_What you are asked to do_. With the line containing "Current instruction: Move" as the start and the line containing "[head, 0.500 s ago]" as the end, transcribe that span of the entries below exactly, including both.

[Saved entries]

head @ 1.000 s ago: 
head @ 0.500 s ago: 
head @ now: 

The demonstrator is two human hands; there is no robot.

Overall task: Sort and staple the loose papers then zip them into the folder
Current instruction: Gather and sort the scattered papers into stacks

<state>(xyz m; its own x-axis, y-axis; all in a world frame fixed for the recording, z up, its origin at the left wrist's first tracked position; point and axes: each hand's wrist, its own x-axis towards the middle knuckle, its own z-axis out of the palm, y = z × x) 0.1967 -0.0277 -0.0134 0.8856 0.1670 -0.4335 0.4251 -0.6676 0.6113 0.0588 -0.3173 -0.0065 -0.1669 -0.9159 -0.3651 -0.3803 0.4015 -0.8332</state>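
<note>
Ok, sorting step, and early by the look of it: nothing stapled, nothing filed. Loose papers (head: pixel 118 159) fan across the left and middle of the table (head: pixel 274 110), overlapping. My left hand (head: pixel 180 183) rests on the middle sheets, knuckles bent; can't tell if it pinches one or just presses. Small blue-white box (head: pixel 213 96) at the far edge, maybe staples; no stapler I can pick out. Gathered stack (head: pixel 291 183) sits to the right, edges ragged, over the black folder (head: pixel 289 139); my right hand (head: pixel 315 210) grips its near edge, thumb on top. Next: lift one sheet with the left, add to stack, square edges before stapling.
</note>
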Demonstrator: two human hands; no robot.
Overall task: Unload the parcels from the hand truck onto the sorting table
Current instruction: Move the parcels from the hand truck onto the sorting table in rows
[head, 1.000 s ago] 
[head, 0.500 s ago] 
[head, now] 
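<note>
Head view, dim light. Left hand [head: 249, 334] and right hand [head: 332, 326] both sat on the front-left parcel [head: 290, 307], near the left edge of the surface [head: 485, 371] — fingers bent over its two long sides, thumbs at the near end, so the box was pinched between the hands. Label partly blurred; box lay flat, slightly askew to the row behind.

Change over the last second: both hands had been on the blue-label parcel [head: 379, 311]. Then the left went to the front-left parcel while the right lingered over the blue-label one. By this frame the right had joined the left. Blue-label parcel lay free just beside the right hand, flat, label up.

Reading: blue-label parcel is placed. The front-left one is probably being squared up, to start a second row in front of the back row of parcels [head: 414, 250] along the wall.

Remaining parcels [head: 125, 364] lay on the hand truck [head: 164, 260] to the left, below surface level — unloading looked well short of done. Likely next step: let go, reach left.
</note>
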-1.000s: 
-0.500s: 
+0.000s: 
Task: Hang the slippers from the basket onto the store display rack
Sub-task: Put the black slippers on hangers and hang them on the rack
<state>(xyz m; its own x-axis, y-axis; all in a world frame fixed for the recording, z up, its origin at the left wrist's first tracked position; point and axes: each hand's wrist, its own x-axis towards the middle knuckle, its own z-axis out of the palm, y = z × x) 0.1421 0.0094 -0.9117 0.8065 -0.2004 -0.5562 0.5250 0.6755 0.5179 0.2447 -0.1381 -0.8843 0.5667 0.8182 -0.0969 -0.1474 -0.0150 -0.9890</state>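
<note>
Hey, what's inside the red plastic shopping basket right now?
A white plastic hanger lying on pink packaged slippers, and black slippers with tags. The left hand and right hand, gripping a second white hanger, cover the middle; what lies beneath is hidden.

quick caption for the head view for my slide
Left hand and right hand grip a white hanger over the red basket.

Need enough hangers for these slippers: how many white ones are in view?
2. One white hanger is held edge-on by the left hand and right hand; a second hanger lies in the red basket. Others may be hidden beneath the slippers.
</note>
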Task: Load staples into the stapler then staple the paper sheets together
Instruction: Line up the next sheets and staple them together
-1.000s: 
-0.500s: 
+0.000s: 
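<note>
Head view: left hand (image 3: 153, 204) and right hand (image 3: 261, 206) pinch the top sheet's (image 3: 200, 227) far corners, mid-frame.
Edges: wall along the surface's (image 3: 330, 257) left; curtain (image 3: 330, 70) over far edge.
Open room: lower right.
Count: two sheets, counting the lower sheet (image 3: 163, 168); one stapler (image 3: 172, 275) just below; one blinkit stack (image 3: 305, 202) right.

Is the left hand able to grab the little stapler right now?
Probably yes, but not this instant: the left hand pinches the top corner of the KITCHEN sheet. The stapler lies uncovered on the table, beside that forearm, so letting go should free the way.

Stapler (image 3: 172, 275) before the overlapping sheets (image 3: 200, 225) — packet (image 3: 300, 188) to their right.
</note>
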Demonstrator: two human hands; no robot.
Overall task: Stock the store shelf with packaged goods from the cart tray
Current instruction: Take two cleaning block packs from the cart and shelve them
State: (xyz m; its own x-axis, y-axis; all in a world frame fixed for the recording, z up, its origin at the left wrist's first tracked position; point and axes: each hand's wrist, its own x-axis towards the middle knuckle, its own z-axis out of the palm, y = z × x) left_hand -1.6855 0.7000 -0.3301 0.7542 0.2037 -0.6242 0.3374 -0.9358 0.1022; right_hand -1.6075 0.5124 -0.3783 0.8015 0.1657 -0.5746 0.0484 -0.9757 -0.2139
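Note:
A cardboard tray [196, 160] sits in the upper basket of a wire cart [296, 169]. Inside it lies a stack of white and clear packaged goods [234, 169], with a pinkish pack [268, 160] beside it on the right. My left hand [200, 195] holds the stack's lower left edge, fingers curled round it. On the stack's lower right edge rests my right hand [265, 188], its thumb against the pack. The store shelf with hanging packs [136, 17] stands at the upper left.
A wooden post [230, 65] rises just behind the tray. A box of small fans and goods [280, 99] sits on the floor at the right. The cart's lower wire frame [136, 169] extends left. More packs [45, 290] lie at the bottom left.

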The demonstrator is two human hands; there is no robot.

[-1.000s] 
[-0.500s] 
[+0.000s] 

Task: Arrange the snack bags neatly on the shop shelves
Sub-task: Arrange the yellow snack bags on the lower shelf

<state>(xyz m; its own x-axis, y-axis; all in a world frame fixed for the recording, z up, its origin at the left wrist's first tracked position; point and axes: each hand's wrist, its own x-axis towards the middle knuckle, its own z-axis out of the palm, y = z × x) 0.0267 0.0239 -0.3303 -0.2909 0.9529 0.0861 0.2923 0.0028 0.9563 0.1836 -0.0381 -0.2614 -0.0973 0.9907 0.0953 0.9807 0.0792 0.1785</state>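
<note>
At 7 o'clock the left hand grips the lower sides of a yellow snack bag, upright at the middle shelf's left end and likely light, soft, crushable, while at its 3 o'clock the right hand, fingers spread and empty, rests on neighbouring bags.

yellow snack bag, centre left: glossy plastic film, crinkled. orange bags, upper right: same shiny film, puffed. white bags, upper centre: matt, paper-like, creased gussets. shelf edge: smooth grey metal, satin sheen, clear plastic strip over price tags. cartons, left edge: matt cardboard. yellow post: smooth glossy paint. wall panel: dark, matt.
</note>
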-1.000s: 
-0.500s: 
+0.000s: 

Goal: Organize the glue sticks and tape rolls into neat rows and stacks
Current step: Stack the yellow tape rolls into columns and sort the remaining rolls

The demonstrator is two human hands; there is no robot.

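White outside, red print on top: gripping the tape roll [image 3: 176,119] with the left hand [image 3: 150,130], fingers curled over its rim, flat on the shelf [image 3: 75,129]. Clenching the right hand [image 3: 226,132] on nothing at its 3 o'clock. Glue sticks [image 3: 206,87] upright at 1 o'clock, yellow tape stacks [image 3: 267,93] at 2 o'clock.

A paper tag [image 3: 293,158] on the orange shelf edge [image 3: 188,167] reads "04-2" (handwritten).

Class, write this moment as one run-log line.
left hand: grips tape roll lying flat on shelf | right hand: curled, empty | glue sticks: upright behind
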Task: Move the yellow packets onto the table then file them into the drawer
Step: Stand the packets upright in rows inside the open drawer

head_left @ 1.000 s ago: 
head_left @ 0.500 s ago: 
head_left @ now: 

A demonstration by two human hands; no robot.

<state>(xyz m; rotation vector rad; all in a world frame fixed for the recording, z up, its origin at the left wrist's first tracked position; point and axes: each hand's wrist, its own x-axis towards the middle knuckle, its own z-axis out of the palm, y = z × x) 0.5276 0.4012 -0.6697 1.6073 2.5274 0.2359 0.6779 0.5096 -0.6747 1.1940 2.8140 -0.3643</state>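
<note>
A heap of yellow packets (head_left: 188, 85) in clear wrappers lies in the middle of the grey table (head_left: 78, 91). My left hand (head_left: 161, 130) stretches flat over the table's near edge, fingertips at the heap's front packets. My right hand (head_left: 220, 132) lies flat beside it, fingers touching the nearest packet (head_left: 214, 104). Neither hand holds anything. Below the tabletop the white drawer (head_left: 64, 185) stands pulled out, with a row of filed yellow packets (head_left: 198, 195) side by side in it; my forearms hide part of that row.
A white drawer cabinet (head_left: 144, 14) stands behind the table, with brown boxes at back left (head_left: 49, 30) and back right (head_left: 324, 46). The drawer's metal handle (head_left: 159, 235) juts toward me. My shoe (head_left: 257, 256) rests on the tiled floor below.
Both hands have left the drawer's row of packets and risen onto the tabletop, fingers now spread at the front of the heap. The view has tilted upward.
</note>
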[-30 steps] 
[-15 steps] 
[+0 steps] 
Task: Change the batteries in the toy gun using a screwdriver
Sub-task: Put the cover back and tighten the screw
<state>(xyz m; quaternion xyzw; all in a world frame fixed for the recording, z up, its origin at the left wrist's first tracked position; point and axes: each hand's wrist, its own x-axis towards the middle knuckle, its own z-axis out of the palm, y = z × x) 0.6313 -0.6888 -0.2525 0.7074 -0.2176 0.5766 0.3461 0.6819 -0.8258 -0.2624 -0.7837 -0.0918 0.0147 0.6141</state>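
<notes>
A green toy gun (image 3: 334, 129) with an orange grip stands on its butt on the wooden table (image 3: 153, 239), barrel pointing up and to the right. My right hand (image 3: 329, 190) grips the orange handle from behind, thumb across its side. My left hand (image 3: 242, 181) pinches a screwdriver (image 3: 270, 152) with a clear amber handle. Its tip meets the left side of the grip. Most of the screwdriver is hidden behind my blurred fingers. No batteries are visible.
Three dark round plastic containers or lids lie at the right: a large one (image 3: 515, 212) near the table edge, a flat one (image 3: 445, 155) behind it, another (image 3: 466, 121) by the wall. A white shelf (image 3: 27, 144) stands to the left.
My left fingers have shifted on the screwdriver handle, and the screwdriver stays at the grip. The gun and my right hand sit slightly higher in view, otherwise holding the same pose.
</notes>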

_Reply_.
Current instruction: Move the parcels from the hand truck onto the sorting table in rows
[head, 1.000 s ago] 
[head, 0.500 s ago] 

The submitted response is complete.